▶ Exercise: Write out the whole listing exactly.
====== Data extract ======
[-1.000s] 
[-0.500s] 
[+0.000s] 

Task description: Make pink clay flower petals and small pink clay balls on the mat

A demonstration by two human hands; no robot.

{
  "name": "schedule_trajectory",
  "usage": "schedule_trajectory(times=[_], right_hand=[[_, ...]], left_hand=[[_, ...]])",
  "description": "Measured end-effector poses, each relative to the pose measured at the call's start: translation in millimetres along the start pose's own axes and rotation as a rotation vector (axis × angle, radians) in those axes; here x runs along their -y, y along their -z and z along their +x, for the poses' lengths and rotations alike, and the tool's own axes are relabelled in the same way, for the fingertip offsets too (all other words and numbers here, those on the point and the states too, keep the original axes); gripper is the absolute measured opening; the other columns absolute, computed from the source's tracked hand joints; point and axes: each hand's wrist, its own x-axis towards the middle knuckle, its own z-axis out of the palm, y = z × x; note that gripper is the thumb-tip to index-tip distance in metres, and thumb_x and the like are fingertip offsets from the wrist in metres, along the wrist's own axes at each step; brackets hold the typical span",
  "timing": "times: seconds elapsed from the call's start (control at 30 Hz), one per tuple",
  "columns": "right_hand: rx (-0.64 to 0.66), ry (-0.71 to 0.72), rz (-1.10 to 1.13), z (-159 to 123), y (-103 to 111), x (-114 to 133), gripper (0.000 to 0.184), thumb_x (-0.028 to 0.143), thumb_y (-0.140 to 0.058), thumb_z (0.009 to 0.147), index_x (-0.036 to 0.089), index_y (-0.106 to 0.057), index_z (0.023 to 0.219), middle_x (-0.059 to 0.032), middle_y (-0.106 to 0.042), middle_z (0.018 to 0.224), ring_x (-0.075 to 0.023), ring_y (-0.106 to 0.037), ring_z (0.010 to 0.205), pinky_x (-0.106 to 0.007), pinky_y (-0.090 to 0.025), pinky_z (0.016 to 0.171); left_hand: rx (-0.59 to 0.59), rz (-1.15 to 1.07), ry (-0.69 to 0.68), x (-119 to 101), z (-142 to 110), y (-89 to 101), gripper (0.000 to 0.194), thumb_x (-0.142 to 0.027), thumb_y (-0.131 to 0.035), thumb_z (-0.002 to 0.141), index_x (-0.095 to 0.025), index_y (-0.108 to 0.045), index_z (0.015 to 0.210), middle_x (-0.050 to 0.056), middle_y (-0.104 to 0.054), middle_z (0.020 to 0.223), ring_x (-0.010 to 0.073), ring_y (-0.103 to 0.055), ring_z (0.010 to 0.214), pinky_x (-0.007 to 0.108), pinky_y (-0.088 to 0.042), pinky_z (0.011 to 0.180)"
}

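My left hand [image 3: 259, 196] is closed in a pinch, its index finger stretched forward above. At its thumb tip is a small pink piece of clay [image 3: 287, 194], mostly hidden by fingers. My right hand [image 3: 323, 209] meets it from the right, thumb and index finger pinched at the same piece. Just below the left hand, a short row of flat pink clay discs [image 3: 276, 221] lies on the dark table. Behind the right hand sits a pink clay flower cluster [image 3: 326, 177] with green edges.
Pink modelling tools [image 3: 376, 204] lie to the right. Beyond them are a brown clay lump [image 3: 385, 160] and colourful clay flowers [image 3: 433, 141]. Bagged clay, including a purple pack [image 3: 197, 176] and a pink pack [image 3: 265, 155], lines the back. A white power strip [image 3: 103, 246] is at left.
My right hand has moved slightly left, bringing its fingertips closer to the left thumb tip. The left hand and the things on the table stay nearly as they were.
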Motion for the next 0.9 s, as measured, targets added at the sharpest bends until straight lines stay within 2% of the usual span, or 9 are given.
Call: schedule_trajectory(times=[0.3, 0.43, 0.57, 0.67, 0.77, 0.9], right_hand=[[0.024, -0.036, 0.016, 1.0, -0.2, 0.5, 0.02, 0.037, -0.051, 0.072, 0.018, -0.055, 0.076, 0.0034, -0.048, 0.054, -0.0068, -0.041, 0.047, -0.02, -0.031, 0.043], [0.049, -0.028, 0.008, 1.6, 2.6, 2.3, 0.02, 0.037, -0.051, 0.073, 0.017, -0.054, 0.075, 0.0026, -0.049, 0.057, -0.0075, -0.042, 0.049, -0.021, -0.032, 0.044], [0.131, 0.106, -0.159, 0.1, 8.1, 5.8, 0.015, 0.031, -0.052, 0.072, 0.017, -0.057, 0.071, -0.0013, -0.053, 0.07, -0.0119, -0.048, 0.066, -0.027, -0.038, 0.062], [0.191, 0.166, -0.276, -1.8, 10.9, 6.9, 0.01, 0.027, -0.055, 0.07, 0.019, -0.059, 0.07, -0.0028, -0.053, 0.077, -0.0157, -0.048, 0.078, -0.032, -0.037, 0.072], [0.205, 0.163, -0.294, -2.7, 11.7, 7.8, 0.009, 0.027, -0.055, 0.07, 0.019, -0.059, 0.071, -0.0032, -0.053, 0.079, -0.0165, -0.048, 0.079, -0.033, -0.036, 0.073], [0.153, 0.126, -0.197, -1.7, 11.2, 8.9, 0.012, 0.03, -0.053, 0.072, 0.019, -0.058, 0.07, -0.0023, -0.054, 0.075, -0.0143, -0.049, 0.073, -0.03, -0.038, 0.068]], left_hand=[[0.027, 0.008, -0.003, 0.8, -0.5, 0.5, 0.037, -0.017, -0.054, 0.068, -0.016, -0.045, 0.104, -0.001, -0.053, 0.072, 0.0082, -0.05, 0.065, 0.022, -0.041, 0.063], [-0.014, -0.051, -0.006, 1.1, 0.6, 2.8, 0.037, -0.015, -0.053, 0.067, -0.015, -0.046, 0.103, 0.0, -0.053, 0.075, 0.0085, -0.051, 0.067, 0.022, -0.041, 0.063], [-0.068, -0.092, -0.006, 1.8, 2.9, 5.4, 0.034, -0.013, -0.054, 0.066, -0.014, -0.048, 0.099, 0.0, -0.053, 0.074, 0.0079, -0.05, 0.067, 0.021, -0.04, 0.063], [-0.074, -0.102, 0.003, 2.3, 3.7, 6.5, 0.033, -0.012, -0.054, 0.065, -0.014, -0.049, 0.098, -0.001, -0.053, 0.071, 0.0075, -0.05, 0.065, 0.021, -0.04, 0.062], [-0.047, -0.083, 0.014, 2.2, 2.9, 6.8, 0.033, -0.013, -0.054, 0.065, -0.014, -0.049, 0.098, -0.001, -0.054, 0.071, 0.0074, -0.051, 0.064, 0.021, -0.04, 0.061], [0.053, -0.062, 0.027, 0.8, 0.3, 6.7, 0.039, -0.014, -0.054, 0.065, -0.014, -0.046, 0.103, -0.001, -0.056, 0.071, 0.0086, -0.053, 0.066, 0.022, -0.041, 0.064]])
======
▶ Written response:
[-1.000s] 
[-0.500s] 
[+0.000s] 

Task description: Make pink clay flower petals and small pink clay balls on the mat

A demonstration by two human hands; no robot.

{
  "name": "schedule_trajectory",
  "usage": "schedule_trajectory(times=[_], right_hand=[[_, ...]], left_hand=[[_, ...]])",
  "description": "Measured end-effector poses, each relative to the pose measured at the call's start: translation in millimetres along the start pose's own axes and rotation as a rotation vector (axis × angle, radians) in those axes; here x runs along their -y, y along their -z and z along their +x, for the poses' lengths and rotations alike, and the tool's own axes are relabelled in the same way, for the fingertip offsets too (all other words and numbers here, those on the point and the states too, keep the original axes); gripper is the absolute measured opening; the other columns absolute, computed from the source's tracked hand joints; point and axes: each hand's wrist, its own x-axis towards the middle knuckle, its own z-axis out of the palm, y = z × x; note that gripper is the thumb-tip to index-tip distance in metres, and thumb_x and the like are fingertip offsets from the wrist in metres, along the wrist's own axes at each step; brackets hold the typical span",
  "timing": "times: seconds elapsed from the call's start (control at 30 Hz), one per tuple",
  "columns": "right_hand: rx (-0.64 to 0.66), ry (-0.71 to 0.72), rz (-1.10 to 1.13), z (-159 to 123), y (-103 to 111), x (-114 to 133), gripper (0.000 to 0.184), thumb_x (-0.028 to 0.143), thumb_y (-0.140 to 0.058), thumb_z (0.009 to 0.147), index_x (-0.036 to 0.089), index_y (-0.106 to 0.057), index_z (0.023 to 0.219), middle_x (-0.059 to 0.032), middle_y (-0.106 to 0.042), middle_z (0.018 to 0.224), ring_x (-0.075 to 0.023), ring_y (-0.106 to 0.037), ring_z (0.010 to 0.205), pinky_x (-0.106 to 0.007), pinky_y (-0.090 to 0.025), pinky_z (0.016 to 0.171); left_hand: rx (-0.59 to 0.59), rz (-1.15 to 1.07), ry (-0.69 to 0.68), x (-119 to 101), z (-142 to 110), y (-89 to 101), gripper (0.000 to 0.194), thumb_x (-0.142 to 0.027), thumb_y (-0.131 to 0.035), thumb_z (-0.002 to 0.141), index_x (-0.095 to 0.025), index_y (-0.108 to 0.045), index_z (0.015 to 0.210), middle_x (-0.050 to 0.056), middle_y (-0.104 to 0.054), middle_z (0.020 to 0.223), ring_x (-0.010 to 0.073), ring_y (-0.103 to 0.055), ring_z (0.010 to 0.214), pinky_x (-0.007 to 0.108), pinky_y (-0.088 to 0.042), pinky_z (0.011 to 0.180)"
}

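My left hand [image 3: 259, 196] is closed in a pinch, its index finger stretched forward above. At its thumb tip is a small pink piece of clay [image 3: 287, 194], mostly hidden by fingers. My right hand [image 3: 323, 209] meets it from the right, thumb and index finger pinched at the same piece. Just below the left hand, a short row of flat pink clay discs [image 3: 276, 221] lies on the dark table. Behind the right hand sits a pink clay flower cluster [image 3: 326, 177] with green edges.
Pink modelling tools [image 3: 376, 204] lie to the right. Beyond them are a brown clay lump [image 3: 385, 160] and colourful clay flowers [image 3: 433, 141]. Bagged clay, including a purple pack [image 3: 197, 176] and a pink pack [image 3: 265, 155], lines the back. A white power strip [image 3: 103, 246] is at left.
My right hand has moved slightly left, bringing its fingertips closer to the left thumb tip. The left hand and the things on the table stay nearly as they were.
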Motion for the next 0.9 s, as measured, targets added at the sharpest bends until straight lines stay within 2% of the usual span, or 9 are given.
Call: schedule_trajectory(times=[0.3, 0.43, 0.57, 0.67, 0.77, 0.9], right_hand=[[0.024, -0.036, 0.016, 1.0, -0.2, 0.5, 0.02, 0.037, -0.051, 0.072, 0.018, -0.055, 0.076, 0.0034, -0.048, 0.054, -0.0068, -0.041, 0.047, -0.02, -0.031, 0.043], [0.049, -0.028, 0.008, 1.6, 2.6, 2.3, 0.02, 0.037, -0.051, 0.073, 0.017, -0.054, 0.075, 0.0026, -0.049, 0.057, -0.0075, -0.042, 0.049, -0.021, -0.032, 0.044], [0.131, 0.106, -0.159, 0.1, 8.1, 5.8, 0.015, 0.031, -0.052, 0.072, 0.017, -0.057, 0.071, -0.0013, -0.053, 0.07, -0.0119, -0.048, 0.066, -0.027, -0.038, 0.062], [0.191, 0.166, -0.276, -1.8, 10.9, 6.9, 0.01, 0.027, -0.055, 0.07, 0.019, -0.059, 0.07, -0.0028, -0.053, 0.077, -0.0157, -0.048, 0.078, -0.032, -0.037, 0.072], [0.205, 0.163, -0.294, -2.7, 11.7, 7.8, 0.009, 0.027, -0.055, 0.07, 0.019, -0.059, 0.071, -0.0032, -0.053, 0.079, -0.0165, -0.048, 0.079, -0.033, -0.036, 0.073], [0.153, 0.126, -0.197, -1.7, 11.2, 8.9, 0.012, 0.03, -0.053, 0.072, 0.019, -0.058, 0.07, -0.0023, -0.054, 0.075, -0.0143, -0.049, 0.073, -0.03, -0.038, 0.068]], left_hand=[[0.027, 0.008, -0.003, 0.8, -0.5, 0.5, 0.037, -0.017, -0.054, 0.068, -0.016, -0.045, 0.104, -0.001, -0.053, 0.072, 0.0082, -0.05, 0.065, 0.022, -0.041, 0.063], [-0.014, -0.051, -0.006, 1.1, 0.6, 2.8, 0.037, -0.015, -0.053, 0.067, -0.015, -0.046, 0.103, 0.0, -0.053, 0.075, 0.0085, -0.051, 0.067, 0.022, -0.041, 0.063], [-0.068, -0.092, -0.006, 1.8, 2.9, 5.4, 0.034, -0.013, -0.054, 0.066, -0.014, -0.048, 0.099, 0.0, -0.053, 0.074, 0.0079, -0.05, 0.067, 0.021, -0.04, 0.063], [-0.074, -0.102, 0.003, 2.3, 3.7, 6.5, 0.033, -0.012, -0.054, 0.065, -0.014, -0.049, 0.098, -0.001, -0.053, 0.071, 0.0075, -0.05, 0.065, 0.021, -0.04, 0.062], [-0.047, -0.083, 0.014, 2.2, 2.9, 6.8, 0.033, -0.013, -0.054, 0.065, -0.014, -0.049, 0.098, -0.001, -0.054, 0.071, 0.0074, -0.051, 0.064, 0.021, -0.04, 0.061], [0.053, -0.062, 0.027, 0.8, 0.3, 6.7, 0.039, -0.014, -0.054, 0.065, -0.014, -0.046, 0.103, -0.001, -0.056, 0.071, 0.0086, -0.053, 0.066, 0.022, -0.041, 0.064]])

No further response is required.